I find a definate jump in quality between MPIX and WalMart, though I haven't gone to Walmart in years since I began refusing 50% of their prints, they may have improved.  WHCC is as good as Mpix.  I generally use Mpix though b/c they have about a 2 day turn around even w/o upgrading shipping and I have never had a complaint w/ their quality.  I turned to WHCC on 2 occasions though b/c they had a different print size for panoramas and another size that I needed that Mpix didn't have.  They will first send you like 10 free 8x10s so you can see their quality.  It's a nice touch, but if you're crunched for time, it's one more delay.  I would rate them just as good as Mpix and there is little difference in price.


----------



## davebmck (Jan 10, 2010)

WHCC is a nice lab.  I have used them several times.  They do good quality work and are very responsive to questions.  They offer the full range of services and products you would expect.


----------



## dhilberg (Jan 10, 2010)

Thanks for the advice. I might have to give them a try.
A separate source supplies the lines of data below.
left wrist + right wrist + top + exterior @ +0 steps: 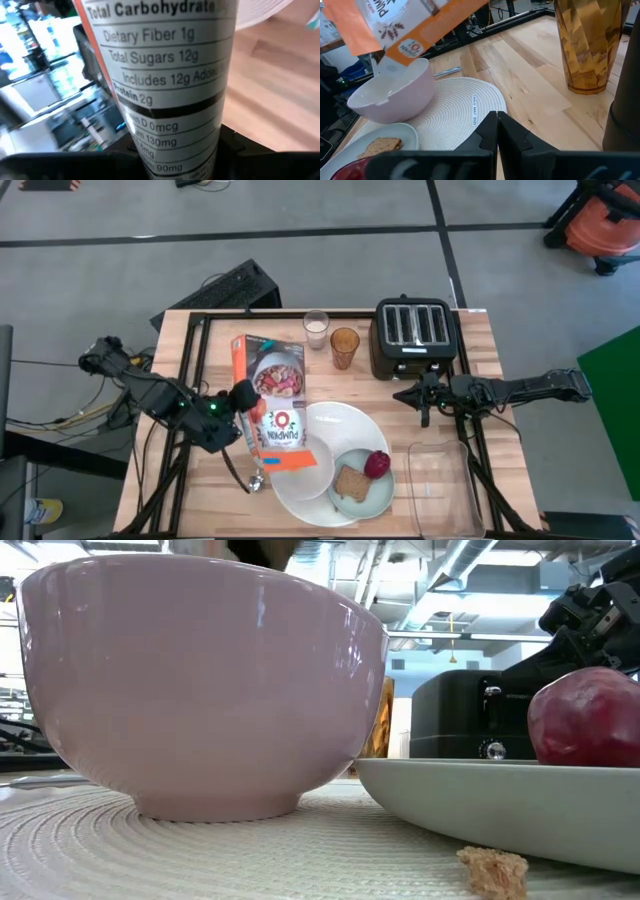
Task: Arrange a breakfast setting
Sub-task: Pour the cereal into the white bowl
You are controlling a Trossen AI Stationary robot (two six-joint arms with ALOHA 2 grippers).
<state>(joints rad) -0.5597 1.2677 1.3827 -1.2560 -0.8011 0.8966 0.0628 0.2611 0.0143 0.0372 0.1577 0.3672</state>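
Note:
My left gripper (pixel 243 402) is shut on the orange-white cereal box (pixel 272 395), which is tilted with its lower end over the white bowl (pixel 395 95). The bowl stands on a round white woven mat (pixel 455 117). Beside the bowl, the pale green small plate (pixel 365 490) carries toast (pixel 350 483) and red fruit (pixel 377 465). The teal-handled spoon (pixel 256 477) lies left of the bowl. The milk glass (pixel 316 330) and amber glass (pixel 344 347) stand at the far side. My right gripper (pixel 424 406) hangs shut in front of the toaster. My left gripper pinches the cereal box between its two fingers, which stand on either side of the narrow nutrition panel (pixel 170 125). It comes at the box from the table's left, slanting down, at mid-length of its left side (pixel 250 395). The box is lifted clear, its lower end (pixel 415 47) above the bowl.
A black toaster (pixel 415 337) stands at the far right of the table. A clear rectangular container (pixel 445 490) sits at the near right corner. Bare wood lies between the mat and the glasses.

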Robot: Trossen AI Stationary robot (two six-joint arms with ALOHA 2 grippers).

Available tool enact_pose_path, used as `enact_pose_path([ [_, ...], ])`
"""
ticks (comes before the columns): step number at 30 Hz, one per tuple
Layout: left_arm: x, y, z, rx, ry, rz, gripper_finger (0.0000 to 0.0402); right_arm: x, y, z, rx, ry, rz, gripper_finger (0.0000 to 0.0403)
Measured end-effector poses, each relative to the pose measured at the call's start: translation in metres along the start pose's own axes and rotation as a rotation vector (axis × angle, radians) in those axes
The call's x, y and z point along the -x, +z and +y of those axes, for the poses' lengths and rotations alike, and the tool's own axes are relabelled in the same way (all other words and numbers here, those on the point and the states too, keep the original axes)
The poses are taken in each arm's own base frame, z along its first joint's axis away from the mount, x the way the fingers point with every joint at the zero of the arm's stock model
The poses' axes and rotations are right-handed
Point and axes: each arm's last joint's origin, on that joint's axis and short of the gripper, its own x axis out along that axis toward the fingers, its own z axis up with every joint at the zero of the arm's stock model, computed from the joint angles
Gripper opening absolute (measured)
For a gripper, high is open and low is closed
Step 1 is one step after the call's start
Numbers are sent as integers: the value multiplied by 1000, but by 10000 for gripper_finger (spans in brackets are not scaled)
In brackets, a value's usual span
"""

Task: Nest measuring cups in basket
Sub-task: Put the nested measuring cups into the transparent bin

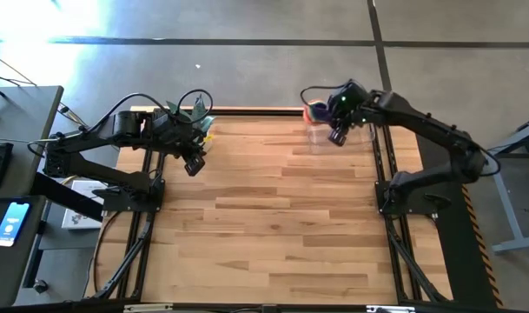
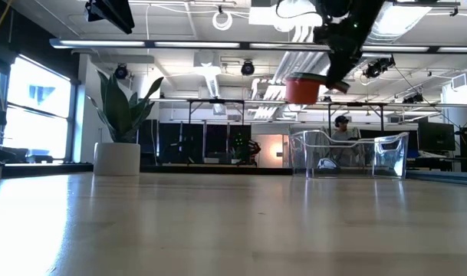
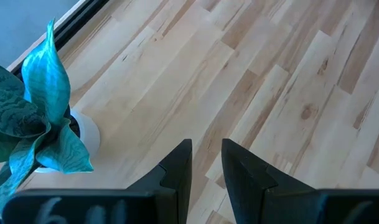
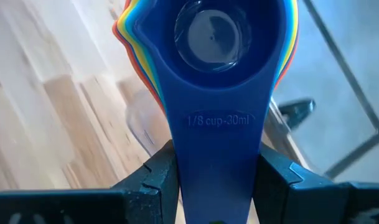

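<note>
The measuring cups (image 4: 208, 37) sit nested in one stack, the blue one marked "1/8 cup 30ml" on top and red, orange and yellow rims showing beneath. My right gripper (image 4: 217, 186) is shut on the stack and carries it in the air near the table's far right corner, above the clear basket (image 2: 348, 153). In the low view the stack's red underside (image 2: 302, 88) hangs above the basket's rim. From above, the cups (image 1: 316, 110) show beside the right gripper (image 1: 338, 135). My left gripper (image 1: 195, 165) hovers open at the far left, touching nothing. My right gripper pinches the stacked flat handles (image 4: 217, 155) between its two fingers (image 4: 158, 177), which lie across the handles, one on each side edge. The bowls stick out beyond the fingertips. The stack is lifted clear of the table and the basket.
A white pot with a green plant (image 2: 118, 157) stands at the far left edge, close to the left gripper (image 3: 206, 155). The basket (image 1: 355, 143) rests on the table at the far right. The light wooden table (image 1: 273, 226) stretches toward the near edge.
</note>
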Motion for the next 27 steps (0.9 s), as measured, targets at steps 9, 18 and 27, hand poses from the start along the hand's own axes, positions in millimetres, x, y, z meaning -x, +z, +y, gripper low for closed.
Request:
enact_pose_path([
  [9,0,0,0,1,0,0,76,-13,-13,-34,-14,-19,110,131],
  [18,0,0,0,2,0,-1,76,-44,-17,-49,-19,35,239,131],
  [27,0,0,0,1,0,-1,76,-81,-25,-57,-20,83,402,131],
])
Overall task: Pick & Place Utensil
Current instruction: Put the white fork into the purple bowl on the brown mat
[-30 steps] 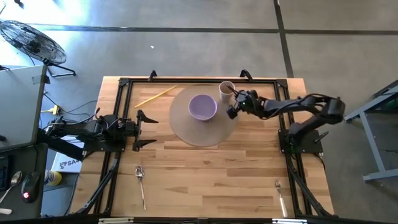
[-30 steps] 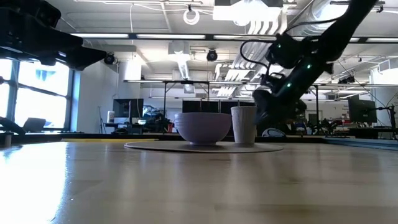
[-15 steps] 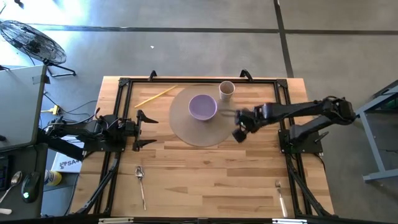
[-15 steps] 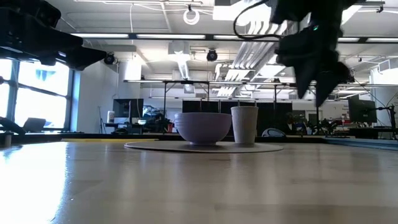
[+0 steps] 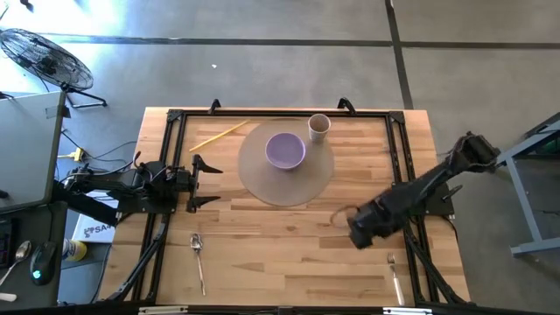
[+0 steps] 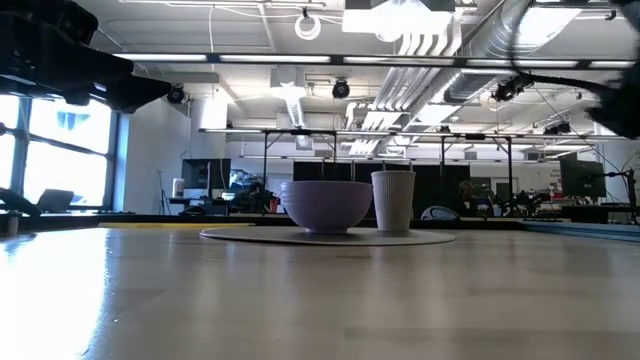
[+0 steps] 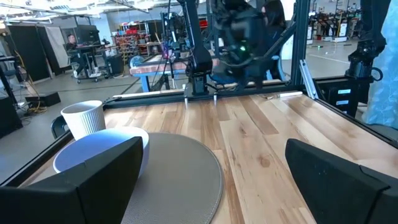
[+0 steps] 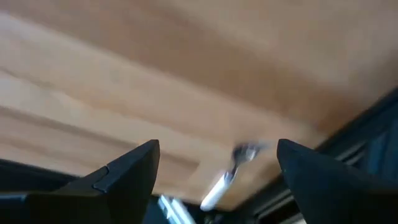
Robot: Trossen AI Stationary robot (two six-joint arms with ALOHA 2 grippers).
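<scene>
While the left end effector (image 5: pixel 203 182) sits parked at the left-centre of the high view, fingers spread and empty, the right end effector (image 5: pixel 360 229) hangs over bare bench (image 5: pixel 289 245) in the lower right of that frame. Right wrist view: its two dark fingers (image 8: pixel 127 171) are wide apart with nothing between them. Fork (image 5: pixel 395 276) lies near the lower right edge of the bench, just beside and below the right end effector; blurred in the right wrist view. Spoon (image 5: pixel 199 261) lies at lower left. Purple bowl (image 5: pixel 285 150) sits on round mat (image 5: pixel 308 179), paper cup (image 5: pixel 318 128) at the mat's upper right edge. Yellow stick (image 5: pixel 218 135) at upper left.
</scene>
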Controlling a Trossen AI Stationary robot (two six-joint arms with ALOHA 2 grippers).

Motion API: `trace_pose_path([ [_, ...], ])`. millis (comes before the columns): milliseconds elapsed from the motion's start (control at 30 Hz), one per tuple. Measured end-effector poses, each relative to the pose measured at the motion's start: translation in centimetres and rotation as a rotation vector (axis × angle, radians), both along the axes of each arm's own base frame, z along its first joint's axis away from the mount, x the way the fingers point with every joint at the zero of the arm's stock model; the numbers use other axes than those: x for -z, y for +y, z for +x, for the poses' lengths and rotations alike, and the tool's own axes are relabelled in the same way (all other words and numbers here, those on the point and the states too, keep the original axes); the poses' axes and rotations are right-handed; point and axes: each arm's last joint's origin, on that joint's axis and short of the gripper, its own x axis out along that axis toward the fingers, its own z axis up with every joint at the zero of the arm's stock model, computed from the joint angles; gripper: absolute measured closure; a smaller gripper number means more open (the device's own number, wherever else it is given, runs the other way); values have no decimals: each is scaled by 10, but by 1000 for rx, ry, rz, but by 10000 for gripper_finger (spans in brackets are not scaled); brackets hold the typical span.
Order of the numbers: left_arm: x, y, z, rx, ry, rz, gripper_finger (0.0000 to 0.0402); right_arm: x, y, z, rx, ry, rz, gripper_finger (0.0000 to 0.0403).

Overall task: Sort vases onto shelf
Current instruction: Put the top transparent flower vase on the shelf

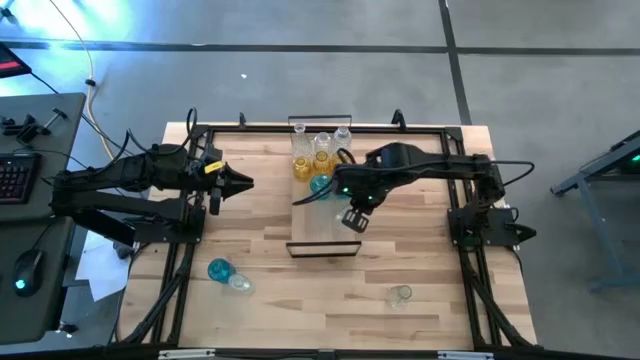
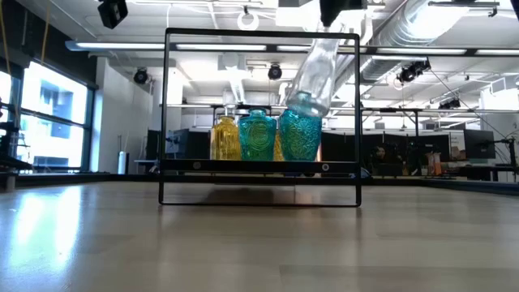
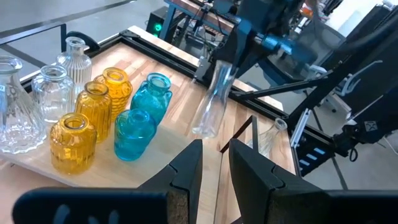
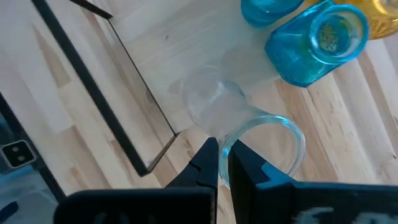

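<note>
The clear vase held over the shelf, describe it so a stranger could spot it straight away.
Start at the shelf in the middle of the table. The right tool hangs above it, shut on the rim of a clear vase, beside two teal vases. It alone is tall, slim, colourless, tilted and lifted off the board.

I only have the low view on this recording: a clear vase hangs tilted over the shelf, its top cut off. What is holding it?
Observer: The right pincer is shut on the clear vase's rim, as the right wrist view shows.
Operator: Is it already resting on the shelf?
Observer: I cannot tell for sure; from the left wrist view its base sits low over the shelf, beside the two teal vases.
Operator: Where is the other arm?
Observer: The left pincer waits left of the shelf, holding nothing.
Operator: Any vases left on the table?
Observer: Yes: a teal vase, a clear vase beside it, and another clear vase nearer the right arm.
</note>
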Motion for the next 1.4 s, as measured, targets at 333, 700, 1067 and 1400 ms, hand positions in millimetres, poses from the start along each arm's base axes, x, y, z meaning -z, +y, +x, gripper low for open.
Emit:
trace_pose_path([
  [333,0,0,0,0,0,-1,330,26,-7,22,-59,71,-24,403],
  [700,0,0,0,0,-1,-6,330,26,-22,24,-44,54,-32,403],
  [1067,0,0,0,-1,-1,-6,330,43,-22,37,-105,90,24,403],
  [1400,0,0,0,-1,-1,-8,330,51,-24,41,-115,119,18,403],
])
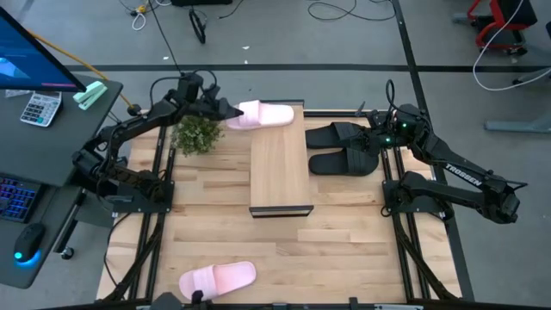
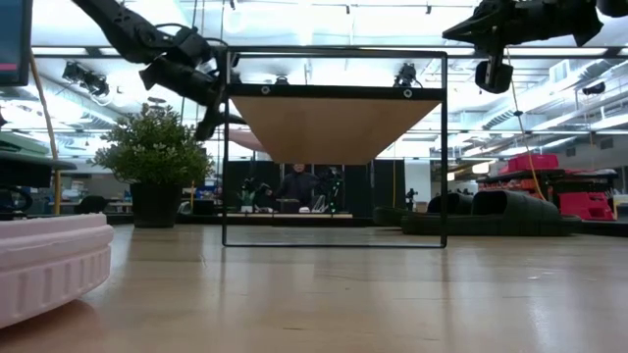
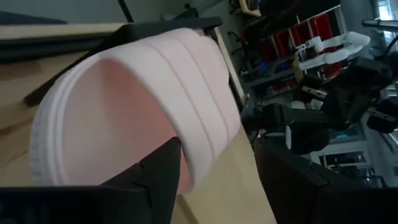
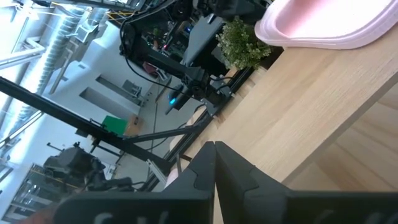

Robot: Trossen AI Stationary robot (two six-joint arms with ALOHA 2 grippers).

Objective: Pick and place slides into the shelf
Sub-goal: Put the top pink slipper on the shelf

I shouldn't say that MPIX quality isn't good. I think that's the way my post came off. I was rather impressed with the quality of the MPIX prints, and was even more impressed that Walmart's prints were about the same. MPIX has more options though.


----------



## kkamin (Jan 11, 2010)

I haven't used MPIX but what I like about WHCC is that they are not really open to the general public.  They make you submit test prints as a part of the account process in order for you to check the calibration of your hardware.  I would posit that labs that are geared towards the professional clientele might have a higher standard than more general labs.  But I'm not at all saying MPIX is below that level; I can't comment on them since I've never used them.


----------



## Village Idiot (Jan 11, 2010)

WHCC is awesome. /thread


----------



## iflynething (Mar 4, 2010)

kkamin said:


> ...I would posit that labs that are geared towards the professional clientele might have a higher standard than more general labs.  ...



Don't Forget MPix Pro!!

~Michael~


----------



## hnoor0044 (Mar 18, 2016)

I also  can't comment on them since I've never used them.


----------



## mcap1972 (Apr 2, 2016)

WHCC use them all the time. Very good service and quality of prints.


----------